Institute for War and Peace Reporting | Giving Voice, Driving Change
"A Man Who Cannot be Replaced"
Ammar Al Shahbander. (Photo: IWPR)
Friends and colleagues of Ammar Al Shahbander are still struggling to come to terms with the fact of his death.
Ammar, who was IWPR’s Chief of Mission in Iraq, was walking down a street in central Baghdad late on May 2 when a car bomb went off. Ammar was killed; so were 14 other civilians. Emad al-Sharaa, IWPR’s head of communications in Iraq, was badly injured.
I asked Muthanna Fashshakh Dakhil, who knew Ammar well, to tell me about him as a friend and colleague. Muthanna, who is chief editor of the Al-Athar news agency, took a deep breath and asked me, “Shall I talk about the brother, the friend or the man?”
He answered his own question by saying, “He was a man who cannot be replaced.”
He first met Ammar in 2011, when they were attending the same workshop. At the end, Muthanna’s friend Emad al-Sharaa introduced them.

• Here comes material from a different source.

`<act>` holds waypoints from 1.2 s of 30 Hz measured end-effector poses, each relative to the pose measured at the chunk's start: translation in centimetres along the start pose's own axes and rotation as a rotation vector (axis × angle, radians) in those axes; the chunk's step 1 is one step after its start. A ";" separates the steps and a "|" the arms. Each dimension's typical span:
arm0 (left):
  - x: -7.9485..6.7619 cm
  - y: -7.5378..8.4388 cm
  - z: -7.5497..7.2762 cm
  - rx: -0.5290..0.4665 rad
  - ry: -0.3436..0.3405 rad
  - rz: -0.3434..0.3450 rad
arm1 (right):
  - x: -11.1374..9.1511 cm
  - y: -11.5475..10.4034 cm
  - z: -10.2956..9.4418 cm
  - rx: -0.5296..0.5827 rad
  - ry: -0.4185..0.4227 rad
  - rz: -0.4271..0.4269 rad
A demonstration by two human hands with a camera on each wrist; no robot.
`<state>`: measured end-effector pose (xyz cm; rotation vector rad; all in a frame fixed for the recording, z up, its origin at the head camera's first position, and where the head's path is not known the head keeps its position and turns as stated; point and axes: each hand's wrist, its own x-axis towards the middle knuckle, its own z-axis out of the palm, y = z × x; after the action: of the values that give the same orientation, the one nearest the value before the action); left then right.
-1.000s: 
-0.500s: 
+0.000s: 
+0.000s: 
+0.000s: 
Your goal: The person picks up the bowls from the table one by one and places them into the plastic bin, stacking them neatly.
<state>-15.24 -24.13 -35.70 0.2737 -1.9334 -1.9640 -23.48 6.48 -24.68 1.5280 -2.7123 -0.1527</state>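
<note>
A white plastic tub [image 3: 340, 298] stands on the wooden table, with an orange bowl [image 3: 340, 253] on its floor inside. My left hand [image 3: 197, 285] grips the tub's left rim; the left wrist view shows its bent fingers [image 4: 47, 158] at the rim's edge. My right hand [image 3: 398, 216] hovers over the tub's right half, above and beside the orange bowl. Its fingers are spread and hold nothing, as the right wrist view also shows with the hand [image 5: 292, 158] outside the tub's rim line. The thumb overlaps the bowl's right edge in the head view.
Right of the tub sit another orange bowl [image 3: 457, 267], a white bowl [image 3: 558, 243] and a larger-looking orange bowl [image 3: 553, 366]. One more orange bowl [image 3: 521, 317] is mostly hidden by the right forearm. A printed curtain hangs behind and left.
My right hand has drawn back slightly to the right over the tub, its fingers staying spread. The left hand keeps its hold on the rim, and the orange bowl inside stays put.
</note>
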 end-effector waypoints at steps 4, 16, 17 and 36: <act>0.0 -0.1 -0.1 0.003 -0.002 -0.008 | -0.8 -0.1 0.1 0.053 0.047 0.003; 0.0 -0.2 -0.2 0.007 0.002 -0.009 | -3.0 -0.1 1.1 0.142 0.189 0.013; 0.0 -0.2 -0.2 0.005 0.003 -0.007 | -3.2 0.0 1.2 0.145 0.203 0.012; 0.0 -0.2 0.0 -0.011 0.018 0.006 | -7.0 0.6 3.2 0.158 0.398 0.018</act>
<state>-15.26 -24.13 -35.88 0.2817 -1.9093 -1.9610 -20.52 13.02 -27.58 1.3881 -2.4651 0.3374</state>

His editorial work meant that he had good reason to get to know Ammar better. Their friendship was something he treasured, and he worked with Ammar on numerous joint activities.

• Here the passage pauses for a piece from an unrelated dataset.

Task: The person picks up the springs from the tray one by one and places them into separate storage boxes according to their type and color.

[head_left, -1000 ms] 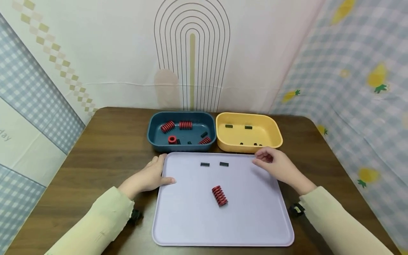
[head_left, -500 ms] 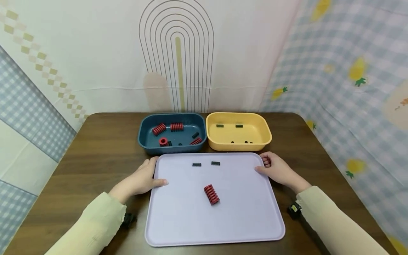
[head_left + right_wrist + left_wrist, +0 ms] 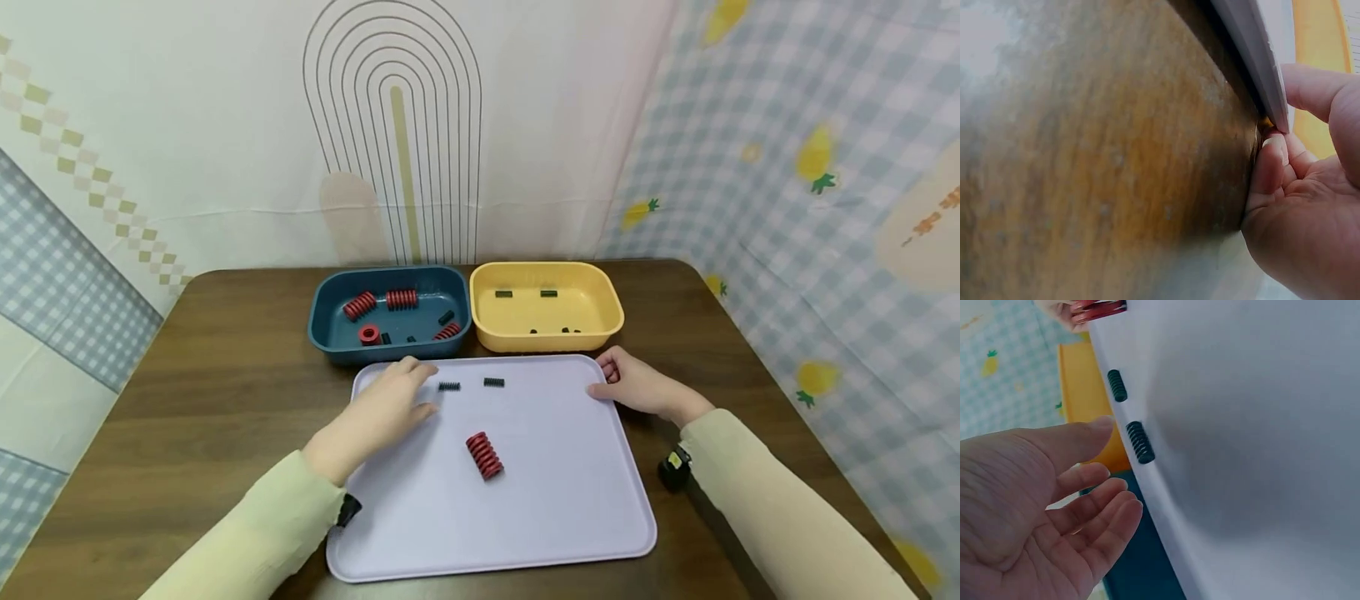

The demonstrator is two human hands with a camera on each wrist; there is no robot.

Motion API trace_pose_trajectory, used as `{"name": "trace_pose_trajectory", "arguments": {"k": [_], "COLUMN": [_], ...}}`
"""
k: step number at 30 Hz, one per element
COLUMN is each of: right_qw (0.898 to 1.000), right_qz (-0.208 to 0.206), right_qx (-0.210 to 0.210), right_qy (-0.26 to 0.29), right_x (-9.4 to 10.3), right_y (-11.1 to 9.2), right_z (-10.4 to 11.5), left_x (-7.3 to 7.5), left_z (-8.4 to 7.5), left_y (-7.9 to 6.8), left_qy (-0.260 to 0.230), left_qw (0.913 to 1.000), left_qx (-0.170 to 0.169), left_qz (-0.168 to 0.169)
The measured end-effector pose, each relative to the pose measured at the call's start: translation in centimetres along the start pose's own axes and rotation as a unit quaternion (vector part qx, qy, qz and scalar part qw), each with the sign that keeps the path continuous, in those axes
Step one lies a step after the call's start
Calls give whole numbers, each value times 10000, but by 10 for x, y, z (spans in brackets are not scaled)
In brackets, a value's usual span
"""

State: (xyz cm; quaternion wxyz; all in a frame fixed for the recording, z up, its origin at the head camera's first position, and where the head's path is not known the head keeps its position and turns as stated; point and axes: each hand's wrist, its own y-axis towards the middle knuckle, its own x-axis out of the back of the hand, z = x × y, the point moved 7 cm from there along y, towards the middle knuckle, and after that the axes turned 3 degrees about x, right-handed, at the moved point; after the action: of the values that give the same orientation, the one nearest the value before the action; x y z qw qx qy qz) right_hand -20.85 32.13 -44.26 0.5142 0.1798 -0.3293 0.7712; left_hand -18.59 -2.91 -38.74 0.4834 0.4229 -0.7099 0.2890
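A pale lilac tray (image 3: 555, 492) lies on the wooden table. My right hand (image 3: 641, 387) grips its far right corner; in the right wrist view the thumb (image 3: 1313, 90) lies over the rim and the curled fingers are at its underside. Over the tray's far left part, my left hand (image 3: 378, 417) is held with fingers loosely spread and nothing in them. Its fingertips are close to a small dark green coil spring (image 3: 1140, 442). Beside that spring lies a second one (image 3: 1117, 385). A larger red coil spring (image 3: 484, 456) rests mid-tray.
Behind the tray, a dark blue bin (image 3: 390, 356) holds several red springs and small dark ones. Touching its right side is a yellow bin (image 3: 547, 341) with several small dark springs. A patterned cloth (image 3: 555, 125) hangs behind the table.
My left hand has left the tray's left edge and moved right over the tray. The right hand has come down onto the right rim. The head view has shifted slightly.
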Motion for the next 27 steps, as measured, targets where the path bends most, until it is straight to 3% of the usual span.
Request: {"name": "trace_pose_trajectory", "arguments": {"k": [3, 7, 17, 27], "right_qw": [9999, 9999, 9999, 9998], "right_qz": [116, 78, 99, 168], "right_qx": [-67, -67, -34, -104], "right_qy": [16, 40, -18, 28], "right_x": [-3, -3, 3, -1], "right_y": [3, 4, 5, 5], "right_z": [1, 2, 3, 0], "left_x": [-10, -14, -19, -26], "left_z": [-4, -6, 0, 4], "left_y": [12, 19, 23, 26], "left_qy": [51, 63, -130, -321], "left_qw": [9998, 9998, 9997, 9987], "left_qx": [-22, 40, 136, 283], "left_qz": [192, 196, 124, 273]}}
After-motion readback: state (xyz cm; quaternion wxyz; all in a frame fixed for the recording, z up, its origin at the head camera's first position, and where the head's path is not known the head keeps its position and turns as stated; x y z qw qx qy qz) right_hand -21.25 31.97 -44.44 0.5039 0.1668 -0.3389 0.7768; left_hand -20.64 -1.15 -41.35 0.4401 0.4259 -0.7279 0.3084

“A calm man who gives you tons of information in a very simple and realistic way,” he told me. “That’s the kind of person it’s hard to find.”
Muthanna believe Ammar was shaped by the difficult times he experienced as part of a family opposed to the late Saddam Hussein, while life in four different countries enriched his knowledge and cultural awareness. He singled out Ammar’s big heart, his loyal friendship and his modest, strong and confident nature.
“On May 2 [this year], we were invited by the head of the Iraqi Islamic Council to participate in a conference about the role of NGOs in Iraq,” he recalled. “Because he came from a very famous family, the organisers asked him to sit in the front row along with the politicians and lawmakers. But he refused, telling them he could just as well participate and contribute from anywhere he sat.”
Ammar believed in the value of NGOs and their capacity to reduce human suffering in the massively complex political environment since 2003, and saw his own role as being to come up with and carry through ideas and plans that would serve others rather than himself. Sadly, Muthanna added, most politicians and officials did not share those sentiments.
“When I asked him what was keeping him in Iraq, he said, ‘Iraqis are my people and they need every effort to help them,’” Muthanna told me.
In 2012, Muthanna worked with Ammar on a campaign against a draft law on cybercrime that resulted in success towards the end of that year. (See: Tough "Cybercrimes Bill" on Hold in Iraq)
“It was a very special moment when parliament decided to cancel the bill. Ammar described it as a great victory for free media,” he said.
Muthanna recalled how he heard that Ammar had been killed.
“I usually turn off my mobile phone when I go to bed. When I awoke for dawn prayers around five in the morning, I switched the phone on and immediately received a text message from my brother. It was a message of condolence,” he said. “I couldn’t believe it when I read it, and straight away, I called one of Ammar’s relatives, who confirmed the news.”
Even then, Muthanna was reluctant to believe it, and tried to persuade himself the news was wrong. In the vain hope of proving this to himself, he headed for Baghdad’s Sheikh Zaid Hospital, where he was forced to accept the dreadful truth that he had lost his friend forever.
Laith Hammoudi is IWPR's editor in Iraq.